As the previous speakers wrote, you can use Criteria
Criteria criteria = createCriteria()
.add(Restrictions.eq("type", type));
if (ageInput != null) {
criteria.add(Restrictions.eq("ageInput", ageInput));
}
List<User> list = criteria.list();
or SQLQuery
String sql = "SELECT * " +
"FROM User user " +
"WHERE user.type = :inputType ";
sql += (ageInput != null) ? "AND ageInput = :ageInput " : "";
Query query = sessionFactory.getCurrentSession().createSQLQuery(sql)

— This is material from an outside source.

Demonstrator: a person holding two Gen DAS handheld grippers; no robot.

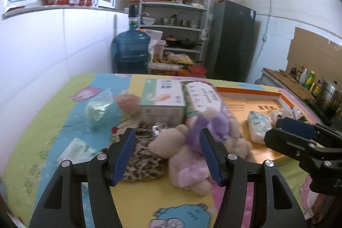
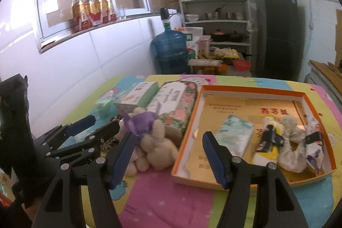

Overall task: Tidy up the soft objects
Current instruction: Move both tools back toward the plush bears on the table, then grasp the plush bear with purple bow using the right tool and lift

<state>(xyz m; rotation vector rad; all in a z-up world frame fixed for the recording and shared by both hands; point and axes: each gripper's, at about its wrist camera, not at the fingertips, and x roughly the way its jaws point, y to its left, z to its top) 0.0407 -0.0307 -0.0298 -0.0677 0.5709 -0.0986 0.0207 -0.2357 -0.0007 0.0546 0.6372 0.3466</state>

.setParameter("inputType", inputType);
if(ageInput != null) {
query.setParameter("ageInput", ageInput);
}
return (List<User>) query.list();
You will have to check if ageInput is supplied or not in code and will have to call different methods accordingly.
Means if ageInput is supplied then you will have to call a method having ageInput constraint o/w call method which do not have ageInput constraint.
Alternatively, you can use predicates and execute a query.